- _What is needed_
In the entries below, how many lines contain the string "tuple"? State the number and nothing else.

(Collected data entries)
——

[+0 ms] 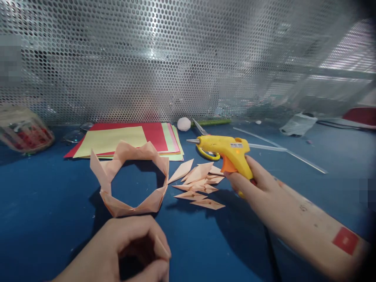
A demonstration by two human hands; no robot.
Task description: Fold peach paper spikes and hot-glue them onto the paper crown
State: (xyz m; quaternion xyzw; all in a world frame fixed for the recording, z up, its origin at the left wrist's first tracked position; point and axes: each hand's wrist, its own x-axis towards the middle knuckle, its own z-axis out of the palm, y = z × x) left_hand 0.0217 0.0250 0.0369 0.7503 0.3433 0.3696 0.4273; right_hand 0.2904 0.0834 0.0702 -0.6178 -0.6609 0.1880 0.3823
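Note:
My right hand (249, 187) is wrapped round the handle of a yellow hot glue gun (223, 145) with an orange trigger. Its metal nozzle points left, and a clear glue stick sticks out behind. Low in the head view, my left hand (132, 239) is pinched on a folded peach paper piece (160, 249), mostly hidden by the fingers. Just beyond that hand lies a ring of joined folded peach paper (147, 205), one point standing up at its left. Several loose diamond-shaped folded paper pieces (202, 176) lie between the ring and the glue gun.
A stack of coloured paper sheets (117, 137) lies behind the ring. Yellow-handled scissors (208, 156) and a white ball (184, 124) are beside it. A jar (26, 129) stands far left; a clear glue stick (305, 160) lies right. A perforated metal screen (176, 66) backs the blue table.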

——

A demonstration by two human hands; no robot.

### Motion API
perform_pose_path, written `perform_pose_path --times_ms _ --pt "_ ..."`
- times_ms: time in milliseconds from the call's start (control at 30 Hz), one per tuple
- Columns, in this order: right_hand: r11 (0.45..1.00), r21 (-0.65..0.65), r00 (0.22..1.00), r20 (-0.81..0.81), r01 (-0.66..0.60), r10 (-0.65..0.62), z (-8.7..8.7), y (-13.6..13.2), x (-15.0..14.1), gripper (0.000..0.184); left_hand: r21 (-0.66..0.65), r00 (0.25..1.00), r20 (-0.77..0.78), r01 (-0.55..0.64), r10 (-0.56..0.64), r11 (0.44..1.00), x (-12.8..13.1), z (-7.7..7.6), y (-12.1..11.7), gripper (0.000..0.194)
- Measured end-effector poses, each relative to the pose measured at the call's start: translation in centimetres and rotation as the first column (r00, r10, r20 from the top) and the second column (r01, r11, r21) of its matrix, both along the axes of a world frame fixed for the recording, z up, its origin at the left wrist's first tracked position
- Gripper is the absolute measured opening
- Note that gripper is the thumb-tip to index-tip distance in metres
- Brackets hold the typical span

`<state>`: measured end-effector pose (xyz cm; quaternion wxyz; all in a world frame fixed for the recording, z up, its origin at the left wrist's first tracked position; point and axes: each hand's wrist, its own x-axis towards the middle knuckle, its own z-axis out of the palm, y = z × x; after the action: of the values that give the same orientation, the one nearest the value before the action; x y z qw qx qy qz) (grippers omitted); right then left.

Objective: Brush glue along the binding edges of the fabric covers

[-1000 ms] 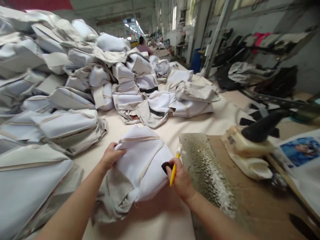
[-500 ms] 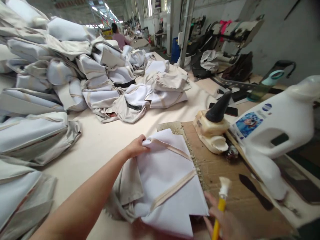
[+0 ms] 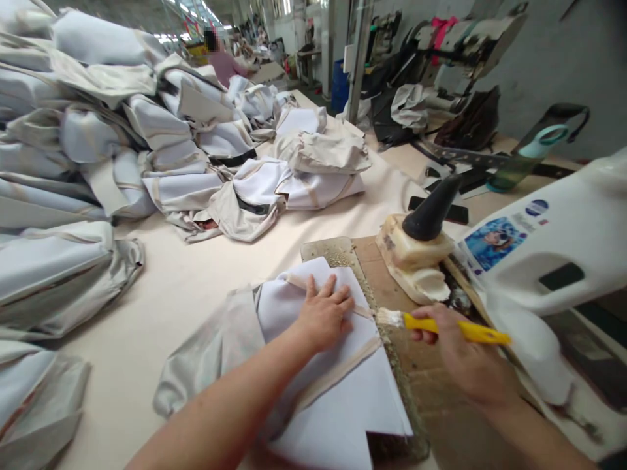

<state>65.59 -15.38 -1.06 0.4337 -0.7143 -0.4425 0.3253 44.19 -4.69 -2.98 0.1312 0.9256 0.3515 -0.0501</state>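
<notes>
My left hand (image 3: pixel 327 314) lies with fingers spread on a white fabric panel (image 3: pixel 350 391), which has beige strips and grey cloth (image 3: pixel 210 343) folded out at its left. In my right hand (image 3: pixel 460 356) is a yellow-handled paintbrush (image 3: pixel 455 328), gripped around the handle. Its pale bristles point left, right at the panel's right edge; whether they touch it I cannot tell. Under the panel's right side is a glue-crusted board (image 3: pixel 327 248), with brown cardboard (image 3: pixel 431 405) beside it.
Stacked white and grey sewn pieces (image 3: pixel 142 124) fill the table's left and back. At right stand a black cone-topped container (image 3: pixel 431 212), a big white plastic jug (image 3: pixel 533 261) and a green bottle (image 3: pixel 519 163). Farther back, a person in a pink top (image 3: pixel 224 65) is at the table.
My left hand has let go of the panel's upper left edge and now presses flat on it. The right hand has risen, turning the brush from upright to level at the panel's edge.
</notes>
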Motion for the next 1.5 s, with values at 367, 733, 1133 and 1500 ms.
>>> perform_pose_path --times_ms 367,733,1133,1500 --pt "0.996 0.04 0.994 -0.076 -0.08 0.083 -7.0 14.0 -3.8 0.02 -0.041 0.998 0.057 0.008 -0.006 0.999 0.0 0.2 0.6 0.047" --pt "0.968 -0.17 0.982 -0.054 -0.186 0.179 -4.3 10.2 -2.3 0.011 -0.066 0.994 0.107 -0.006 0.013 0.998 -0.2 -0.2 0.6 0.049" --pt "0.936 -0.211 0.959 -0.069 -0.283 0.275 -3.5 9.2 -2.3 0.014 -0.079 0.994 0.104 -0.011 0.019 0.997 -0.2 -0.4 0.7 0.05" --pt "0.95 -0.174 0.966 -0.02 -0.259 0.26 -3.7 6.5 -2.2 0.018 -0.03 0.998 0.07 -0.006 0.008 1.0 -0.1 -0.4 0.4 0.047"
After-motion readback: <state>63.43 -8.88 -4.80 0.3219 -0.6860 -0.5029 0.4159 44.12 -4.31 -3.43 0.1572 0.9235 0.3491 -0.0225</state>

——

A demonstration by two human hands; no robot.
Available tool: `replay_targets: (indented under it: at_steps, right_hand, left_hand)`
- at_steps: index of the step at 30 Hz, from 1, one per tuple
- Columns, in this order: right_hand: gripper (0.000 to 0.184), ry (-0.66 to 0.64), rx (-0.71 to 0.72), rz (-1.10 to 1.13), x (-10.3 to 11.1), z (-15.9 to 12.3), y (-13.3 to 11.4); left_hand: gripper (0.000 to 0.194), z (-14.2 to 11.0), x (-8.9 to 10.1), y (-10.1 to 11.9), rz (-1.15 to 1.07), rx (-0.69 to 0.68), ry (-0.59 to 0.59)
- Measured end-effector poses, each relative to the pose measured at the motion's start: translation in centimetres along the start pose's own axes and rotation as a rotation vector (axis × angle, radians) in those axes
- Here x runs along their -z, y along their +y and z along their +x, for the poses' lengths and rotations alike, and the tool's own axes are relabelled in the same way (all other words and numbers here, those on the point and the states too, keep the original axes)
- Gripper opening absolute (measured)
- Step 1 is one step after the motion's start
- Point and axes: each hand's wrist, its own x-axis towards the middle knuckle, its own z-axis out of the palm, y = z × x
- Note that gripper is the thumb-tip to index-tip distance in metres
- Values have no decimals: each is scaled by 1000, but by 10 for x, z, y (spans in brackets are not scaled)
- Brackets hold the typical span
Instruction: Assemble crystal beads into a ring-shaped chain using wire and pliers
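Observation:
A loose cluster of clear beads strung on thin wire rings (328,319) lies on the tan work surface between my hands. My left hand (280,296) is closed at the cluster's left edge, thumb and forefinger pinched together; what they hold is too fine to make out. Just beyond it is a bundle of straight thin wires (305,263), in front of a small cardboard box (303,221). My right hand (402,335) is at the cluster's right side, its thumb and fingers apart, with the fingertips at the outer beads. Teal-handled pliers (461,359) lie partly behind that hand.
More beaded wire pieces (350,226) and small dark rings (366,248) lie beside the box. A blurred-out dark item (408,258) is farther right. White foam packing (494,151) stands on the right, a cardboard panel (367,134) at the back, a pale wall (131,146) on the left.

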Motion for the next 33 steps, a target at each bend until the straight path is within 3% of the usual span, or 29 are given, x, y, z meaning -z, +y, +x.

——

- _Your solution_
2